Problem to solve:
Please repeat the records exactly from their first line, finishing at the line containing "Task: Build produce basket" and including it.

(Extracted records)
%%

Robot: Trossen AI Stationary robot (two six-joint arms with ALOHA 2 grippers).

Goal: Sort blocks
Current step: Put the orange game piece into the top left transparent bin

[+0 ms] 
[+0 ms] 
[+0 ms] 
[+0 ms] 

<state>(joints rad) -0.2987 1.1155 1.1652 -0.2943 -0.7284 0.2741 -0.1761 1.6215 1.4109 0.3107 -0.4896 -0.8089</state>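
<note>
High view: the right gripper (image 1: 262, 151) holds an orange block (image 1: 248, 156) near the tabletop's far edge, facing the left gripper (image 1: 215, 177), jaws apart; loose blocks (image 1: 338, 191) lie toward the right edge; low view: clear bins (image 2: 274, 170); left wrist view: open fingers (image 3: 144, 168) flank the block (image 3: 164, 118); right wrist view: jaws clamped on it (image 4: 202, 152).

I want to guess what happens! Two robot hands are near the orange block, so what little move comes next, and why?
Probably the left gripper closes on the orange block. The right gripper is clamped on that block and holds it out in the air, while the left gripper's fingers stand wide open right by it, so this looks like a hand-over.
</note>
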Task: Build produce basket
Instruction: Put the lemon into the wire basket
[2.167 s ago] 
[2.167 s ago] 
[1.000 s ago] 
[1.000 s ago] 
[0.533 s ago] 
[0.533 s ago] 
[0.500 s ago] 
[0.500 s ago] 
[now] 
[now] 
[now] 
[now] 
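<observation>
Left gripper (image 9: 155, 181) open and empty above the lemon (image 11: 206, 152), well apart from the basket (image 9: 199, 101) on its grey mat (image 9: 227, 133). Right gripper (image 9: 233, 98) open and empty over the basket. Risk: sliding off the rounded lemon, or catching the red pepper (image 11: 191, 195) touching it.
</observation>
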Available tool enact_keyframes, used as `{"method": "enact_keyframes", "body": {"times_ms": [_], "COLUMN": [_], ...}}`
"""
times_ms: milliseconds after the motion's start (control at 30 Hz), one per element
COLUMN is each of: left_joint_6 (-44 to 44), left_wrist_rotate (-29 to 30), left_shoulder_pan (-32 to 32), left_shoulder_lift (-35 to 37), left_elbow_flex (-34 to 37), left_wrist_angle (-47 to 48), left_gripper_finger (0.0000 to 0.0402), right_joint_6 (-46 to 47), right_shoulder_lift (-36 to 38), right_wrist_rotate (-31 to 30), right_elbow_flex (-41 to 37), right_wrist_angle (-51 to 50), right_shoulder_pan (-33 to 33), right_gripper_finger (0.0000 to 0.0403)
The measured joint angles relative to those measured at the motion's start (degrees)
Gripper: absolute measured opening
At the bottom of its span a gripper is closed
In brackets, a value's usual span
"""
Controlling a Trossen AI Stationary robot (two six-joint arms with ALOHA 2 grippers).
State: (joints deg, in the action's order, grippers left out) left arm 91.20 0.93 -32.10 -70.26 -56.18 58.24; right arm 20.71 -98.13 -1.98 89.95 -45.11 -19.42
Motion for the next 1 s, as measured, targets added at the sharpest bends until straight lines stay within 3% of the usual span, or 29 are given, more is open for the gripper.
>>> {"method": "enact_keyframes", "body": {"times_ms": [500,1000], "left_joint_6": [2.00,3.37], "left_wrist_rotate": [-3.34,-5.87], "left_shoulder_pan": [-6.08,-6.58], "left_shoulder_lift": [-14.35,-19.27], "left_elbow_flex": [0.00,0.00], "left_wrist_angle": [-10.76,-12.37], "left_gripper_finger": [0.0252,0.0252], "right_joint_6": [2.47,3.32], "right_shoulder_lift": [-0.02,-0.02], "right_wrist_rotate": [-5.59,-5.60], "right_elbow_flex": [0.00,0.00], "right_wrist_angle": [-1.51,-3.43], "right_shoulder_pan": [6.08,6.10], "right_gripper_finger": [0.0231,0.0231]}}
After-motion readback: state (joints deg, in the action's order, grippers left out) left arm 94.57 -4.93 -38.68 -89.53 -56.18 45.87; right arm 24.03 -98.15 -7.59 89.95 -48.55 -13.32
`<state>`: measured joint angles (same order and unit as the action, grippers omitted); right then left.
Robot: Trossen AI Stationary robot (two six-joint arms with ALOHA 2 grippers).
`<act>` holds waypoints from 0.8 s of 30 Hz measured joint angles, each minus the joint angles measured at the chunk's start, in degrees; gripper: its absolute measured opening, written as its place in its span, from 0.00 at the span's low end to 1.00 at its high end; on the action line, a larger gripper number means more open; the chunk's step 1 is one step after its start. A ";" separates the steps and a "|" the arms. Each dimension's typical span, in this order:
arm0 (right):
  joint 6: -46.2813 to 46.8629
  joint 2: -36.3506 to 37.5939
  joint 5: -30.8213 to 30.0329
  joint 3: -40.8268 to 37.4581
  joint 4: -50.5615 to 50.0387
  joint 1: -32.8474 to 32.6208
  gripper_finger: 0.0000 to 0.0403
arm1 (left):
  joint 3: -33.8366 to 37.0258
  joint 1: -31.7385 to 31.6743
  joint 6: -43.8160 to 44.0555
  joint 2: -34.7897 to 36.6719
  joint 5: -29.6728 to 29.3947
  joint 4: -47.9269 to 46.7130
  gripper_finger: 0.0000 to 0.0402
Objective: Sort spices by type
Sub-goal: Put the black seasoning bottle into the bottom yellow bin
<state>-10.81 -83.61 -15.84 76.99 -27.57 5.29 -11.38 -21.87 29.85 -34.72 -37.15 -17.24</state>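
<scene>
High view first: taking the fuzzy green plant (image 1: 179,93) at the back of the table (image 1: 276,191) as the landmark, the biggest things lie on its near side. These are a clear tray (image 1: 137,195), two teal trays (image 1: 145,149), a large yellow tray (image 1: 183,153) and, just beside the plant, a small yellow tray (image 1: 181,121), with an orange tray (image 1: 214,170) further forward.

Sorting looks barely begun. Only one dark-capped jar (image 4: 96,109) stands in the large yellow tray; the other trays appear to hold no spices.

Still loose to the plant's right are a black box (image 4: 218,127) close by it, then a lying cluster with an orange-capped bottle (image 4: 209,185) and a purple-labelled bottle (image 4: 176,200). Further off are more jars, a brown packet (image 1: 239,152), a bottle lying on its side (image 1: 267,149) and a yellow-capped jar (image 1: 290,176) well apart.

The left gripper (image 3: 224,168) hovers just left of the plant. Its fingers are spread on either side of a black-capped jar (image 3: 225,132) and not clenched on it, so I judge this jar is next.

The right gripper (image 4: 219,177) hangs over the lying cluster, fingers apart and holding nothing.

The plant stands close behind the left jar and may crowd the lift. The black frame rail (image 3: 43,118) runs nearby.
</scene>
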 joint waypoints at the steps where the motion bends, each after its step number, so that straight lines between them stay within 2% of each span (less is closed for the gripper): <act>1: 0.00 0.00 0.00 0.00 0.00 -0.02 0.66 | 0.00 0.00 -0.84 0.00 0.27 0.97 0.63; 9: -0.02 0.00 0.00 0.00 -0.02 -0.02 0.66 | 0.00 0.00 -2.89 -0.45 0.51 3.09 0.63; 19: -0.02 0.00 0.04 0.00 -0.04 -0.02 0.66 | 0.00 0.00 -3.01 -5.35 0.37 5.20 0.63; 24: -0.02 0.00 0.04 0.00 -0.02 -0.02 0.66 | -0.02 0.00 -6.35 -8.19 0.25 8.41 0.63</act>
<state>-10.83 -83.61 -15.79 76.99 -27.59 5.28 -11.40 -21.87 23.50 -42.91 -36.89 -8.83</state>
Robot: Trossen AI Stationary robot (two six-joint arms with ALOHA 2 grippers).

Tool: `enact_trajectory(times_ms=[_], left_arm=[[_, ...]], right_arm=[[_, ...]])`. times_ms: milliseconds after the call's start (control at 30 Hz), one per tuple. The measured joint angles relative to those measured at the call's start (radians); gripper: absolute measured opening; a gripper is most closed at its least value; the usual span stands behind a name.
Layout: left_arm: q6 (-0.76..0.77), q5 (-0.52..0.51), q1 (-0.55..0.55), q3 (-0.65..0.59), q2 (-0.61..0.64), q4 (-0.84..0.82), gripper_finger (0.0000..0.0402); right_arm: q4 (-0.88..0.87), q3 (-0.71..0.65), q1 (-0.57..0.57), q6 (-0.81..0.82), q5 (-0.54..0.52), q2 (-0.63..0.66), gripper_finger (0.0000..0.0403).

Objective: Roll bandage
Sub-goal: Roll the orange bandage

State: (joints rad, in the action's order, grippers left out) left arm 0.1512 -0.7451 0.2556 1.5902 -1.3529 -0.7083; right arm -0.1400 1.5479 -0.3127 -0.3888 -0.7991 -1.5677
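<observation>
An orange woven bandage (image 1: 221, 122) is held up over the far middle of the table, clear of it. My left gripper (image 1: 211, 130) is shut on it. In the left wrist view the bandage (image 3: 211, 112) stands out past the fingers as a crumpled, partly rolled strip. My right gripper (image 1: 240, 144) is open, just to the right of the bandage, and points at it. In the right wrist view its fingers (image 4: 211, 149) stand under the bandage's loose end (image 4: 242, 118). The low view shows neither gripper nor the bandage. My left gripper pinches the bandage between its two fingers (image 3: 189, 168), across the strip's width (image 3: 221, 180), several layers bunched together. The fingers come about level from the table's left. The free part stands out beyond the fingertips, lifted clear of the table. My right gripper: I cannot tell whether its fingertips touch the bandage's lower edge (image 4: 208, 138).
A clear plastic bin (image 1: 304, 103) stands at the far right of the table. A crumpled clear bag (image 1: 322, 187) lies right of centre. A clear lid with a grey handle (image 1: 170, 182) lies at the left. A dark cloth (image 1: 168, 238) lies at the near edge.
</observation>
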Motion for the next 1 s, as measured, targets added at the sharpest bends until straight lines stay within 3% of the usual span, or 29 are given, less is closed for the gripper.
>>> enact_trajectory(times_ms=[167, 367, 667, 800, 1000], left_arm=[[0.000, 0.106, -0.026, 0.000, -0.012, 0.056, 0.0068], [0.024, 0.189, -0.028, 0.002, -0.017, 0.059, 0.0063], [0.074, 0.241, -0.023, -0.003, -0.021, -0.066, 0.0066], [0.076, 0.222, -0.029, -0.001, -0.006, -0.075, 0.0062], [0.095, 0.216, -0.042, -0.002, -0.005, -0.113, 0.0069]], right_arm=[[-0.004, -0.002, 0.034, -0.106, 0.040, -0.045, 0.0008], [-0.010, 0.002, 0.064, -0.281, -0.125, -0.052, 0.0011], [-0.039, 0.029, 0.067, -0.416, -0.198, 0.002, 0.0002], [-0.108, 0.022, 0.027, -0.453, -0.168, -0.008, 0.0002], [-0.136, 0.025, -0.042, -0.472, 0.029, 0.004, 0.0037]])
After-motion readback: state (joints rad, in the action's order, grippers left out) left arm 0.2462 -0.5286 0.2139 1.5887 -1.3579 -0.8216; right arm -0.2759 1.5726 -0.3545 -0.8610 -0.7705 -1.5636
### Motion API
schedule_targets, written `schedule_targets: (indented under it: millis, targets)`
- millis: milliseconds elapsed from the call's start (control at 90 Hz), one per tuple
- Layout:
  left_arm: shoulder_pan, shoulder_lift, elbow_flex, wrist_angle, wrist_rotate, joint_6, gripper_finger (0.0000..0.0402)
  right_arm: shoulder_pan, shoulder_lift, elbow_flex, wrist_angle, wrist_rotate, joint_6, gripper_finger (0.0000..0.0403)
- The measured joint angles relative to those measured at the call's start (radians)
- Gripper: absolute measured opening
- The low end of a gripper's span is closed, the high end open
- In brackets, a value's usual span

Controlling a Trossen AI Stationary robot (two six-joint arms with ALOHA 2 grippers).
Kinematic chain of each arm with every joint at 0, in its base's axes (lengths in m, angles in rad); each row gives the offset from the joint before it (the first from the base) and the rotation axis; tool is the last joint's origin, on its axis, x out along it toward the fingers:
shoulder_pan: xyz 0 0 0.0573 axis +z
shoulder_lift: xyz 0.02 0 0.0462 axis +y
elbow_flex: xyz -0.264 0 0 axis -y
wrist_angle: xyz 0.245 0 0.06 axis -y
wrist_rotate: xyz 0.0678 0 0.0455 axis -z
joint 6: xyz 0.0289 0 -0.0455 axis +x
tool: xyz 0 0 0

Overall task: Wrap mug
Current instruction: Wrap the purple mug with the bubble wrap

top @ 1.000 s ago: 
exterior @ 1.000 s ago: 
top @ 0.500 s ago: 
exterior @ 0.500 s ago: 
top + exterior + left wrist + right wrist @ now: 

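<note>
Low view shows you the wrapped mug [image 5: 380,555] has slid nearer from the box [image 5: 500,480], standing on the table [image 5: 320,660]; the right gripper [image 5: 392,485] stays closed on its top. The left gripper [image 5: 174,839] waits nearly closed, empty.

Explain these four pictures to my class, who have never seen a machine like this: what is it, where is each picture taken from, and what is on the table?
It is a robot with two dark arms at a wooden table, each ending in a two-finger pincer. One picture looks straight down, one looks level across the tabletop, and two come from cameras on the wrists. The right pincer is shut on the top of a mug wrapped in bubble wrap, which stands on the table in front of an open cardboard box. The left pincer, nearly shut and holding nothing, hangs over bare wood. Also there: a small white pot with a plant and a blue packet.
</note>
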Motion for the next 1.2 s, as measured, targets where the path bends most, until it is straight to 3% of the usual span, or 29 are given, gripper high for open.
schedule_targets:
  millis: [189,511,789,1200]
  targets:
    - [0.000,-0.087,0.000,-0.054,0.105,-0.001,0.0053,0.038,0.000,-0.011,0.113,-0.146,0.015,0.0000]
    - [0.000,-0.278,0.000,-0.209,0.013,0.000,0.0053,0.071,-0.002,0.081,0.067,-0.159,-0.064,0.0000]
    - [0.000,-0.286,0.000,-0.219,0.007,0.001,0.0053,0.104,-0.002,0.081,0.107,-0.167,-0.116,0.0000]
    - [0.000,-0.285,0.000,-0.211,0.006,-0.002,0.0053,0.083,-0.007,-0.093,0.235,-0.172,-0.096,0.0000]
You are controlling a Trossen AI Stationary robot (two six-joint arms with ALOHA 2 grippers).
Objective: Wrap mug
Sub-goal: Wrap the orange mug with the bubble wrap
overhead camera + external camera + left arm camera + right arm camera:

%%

Answer box:
Robot: Trossen AI Stationary robot (two six-joint arms with ALOHA 2 grippers).

Goal: Sort blocks
Current step: Put the orange game piece into the top left transparent bin

[+0 ms] 
[+0 ms] 
[+0 ms] 
[+0 ms] 

<state>(joints rad) -0.2987 1.1155 1.1652 -0.2943 -0.7284 0.2741 -0.1761 1.6215 1.4109 0.3107 -0.4896 -0.8089</state>
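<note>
High view: the right gripper (image 1: 262, 151) holds an orange block (image 1: 248, 156) near the tabletop's far edge, facing the left gripper (image 1: 215, 177), jaws apart; loose blocks (image 1: 338, 191) lie toward the right edge; low view: clear bins (image 2: 274, 170); left wrist view: open fingers (image 3: 144, 168) flank the block (image 3: 164, 118); right wrist view: jaws clamped on it (image 4: 202, 152).

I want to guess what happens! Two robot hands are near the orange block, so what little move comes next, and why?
Probably the left gripper closes on the orange block. The right gripper is clamped on that block and holds it out in the air, while the left gripper's fingers stand wide open right by it, so this looks like a hand-over.
</note>
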Task: Build produce basket

Nothing else is needed to complete this exercise.